Choisir entre la venue du Pape et la modification de la Constitution
Mais il y a peut-être plus gênant pour le président RD congolais. La venue du Pape interviendra à l’issue d’une importante session parlementaire qui doit se tenir de mars à juin au cours de laquelle d’importantes réformes électorales devraient être discutées et votées. Or, des partisans de M. Tshisekedi, au premier rang desquels le « constitutionnaliste » André Mbata, entendent profiter de cette fenêtre de tir et d’un Parlement godillot dominé par l’Union sacré à la botte du chef de l’Etat pour faire passer une ambitieuse réforme constitutionnelle dont le but, in fine, serait de permettre à M. Tshiskedi d’effectuer non pas deux mandats au maximum comme l’impose actuellement la Constitution, mais trois à la suite. Un stratagème largement usité en Afrique ces dernières années : au Sénégal par Macky Sall, en Côte d’Ivoire par Alassane Ouattara ou encore au Rwanda par Paul Kagame.
Or, si une telle réforme, qui aboutirait à un changement de République (puisqu’il s’agirait de passer d’un régime semi-présidentiel à un régime présidentiel), était adoptée à l’issue de cette session parlementaire, des troubles ne manqueraient pas d’éclater, en particulier à Kinshasa, la capitale, et à Goma, la ville rebelle, là précisément où le Pape François a prévu de se rendre, poussant ainsi le Vatican selon toutes probabilités à annuler la visite pontificale.

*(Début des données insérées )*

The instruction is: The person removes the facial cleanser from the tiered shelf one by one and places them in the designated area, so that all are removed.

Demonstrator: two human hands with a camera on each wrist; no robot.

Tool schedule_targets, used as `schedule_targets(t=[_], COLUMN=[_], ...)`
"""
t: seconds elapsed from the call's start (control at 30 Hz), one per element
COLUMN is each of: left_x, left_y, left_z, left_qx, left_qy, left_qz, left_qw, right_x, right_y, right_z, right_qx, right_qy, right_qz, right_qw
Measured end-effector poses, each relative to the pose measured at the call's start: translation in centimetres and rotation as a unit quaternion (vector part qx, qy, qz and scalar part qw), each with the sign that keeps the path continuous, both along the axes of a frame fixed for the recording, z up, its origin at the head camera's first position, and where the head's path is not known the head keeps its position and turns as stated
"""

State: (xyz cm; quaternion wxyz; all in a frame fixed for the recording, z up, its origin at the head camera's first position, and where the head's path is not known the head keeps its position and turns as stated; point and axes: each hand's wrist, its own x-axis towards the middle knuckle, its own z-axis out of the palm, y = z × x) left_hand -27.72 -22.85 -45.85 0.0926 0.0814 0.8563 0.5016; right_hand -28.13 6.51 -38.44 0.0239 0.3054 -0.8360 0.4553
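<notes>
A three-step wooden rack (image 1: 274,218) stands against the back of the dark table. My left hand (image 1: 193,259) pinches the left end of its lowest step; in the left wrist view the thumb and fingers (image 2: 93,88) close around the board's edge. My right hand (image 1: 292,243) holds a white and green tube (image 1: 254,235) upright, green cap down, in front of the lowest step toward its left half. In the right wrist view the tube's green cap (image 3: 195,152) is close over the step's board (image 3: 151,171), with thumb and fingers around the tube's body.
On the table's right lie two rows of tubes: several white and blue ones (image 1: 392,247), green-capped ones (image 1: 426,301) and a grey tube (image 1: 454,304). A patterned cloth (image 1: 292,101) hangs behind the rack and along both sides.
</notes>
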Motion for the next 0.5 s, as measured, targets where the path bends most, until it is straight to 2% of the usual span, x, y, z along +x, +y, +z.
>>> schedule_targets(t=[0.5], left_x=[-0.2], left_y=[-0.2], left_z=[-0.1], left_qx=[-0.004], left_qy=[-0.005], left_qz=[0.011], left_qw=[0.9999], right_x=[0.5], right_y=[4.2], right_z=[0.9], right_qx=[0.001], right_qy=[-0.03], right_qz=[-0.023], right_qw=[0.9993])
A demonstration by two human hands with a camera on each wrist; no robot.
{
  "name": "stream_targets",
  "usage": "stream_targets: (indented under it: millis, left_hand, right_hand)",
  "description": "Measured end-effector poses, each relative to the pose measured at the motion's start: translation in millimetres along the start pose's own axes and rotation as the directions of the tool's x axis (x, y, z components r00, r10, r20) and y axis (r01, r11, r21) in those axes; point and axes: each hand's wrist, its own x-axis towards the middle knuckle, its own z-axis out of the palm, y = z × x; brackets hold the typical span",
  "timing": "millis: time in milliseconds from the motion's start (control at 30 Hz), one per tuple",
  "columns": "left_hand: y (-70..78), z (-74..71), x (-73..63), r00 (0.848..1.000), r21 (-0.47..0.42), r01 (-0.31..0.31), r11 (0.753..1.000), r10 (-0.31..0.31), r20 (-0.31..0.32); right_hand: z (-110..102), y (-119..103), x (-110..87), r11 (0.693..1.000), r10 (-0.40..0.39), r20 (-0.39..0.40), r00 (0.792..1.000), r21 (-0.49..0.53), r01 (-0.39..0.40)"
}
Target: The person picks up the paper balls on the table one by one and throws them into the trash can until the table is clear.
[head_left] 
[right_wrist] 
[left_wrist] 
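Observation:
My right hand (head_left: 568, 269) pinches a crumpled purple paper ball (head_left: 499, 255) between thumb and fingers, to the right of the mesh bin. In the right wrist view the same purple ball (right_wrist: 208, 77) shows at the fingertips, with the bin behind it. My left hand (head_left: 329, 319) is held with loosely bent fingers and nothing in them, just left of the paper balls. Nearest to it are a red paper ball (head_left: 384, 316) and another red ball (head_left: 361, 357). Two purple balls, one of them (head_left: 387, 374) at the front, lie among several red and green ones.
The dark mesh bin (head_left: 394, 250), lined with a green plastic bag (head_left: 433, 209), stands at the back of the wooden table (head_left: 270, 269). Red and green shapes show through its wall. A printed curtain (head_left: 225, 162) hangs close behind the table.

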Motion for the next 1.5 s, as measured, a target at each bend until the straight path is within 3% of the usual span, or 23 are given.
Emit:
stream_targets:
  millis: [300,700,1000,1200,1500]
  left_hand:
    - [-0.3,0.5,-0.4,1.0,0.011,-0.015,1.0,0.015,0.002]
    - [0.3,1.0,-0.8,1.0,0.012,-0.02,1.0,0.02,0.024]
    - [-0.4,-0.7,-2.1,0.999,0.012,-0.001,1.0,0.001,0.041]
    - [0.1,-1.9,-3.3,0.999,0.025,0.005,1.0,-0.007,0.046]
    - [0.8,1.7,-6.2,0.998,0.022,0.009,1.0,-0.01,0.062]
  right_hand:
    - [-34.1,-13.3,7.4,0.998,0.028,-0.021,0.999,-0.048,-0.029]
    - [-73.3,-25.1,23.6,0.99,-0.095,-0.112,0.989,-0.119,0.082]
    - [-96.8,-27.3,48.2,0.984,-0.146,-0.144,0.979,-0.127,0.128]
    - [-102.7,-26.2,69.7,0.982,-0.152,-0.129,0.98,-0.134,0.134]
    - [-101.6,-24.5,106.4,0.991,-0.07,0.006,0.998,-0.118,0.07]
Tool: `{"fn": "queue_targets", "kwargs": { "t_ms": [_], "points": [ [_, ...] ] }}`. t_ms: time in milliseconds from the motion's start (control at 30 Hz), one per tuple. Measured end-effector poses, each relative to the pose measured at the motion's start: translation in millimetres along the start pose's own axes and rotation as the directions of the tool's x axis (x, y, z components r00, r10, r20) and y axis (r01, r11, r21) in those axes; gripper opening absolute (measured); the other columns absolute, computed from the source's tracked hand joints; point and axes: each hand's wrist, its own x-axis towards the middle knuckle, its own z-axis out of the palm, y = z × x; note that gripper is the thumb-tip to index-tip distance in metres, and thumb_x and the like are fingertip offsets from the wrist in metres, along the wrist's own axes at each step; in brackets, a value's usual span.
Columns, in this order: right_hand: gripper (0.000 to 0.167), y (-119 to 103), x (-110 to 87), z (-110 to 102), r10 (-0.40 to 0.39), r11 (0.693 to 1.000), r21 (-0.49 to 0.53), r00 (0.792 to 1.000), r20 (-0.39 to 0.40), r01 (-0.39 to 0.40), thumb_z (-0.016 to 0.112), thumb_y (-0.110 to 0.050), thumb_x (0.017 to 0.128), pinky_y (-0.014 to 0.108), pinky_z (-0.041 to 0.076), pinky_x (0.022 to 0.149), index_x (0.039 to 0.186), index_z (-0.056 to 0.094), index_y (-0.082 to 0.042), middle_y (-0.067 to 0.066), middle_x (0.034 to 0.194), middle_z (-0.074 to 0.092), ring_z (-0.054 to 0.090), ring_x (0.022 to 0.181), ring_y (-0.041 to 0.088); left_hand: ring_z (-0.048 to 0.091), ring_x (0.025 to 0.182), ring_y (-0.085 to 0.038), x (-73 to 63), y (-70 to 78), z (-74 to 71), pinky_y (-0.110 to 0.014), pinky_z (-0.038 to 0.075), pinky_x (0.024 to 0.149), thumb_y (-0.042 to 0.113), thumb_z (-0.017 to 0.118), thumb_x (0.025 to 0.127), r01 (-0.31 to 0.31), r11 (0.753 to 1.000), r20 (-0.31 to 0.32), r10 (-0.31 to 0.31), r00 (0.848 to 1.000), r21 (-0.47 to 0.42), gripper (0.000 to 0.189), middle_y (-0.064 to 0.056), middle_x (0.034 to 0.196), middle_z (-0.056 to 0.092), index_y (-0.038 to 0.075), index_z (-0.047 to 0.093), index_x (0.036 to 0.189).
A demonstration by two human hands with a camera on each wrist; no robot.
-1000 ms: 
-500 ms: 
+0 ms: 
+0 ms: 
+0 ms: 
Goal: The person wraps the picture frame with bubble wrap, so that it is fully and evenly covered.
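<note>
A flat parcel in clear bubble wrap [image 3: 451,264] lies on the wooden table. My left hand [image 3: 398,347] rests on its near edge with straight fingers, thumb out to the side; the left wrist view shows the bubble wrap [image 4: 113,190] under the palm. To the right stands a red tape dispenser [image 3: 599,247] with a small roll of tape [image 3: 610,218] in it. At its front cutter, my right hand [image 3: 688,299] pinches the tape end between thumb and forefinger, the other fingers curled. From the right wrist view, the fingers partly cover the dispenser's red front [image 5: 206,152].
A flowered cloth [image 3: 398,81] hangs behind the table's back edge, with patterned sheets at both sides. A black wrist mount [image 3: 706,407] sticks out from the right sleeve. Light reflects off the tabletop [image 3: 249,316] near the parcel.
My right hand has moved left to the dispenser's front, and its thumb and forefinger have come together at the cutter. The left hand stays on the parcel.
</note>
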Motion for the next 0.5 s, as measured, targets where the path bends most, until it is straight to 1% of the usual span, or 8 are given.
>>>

Or, l’annulation de la visite du Pape – qui s’ajouterait à celle récemment du Roi Philippe – « peu à l’aise avec la tournure des événements politiques à Kinshasa », pour reprendre les termes d’un ministre belge – aurait un effet dévastateur pour l’image de Félix Tshisekedi qui a déjà beaucoup pâli à l’international.
Entre son projet de modification de la Constitution et la venue du Pape en RDC, Félix Tshisekedi va devoir choisir.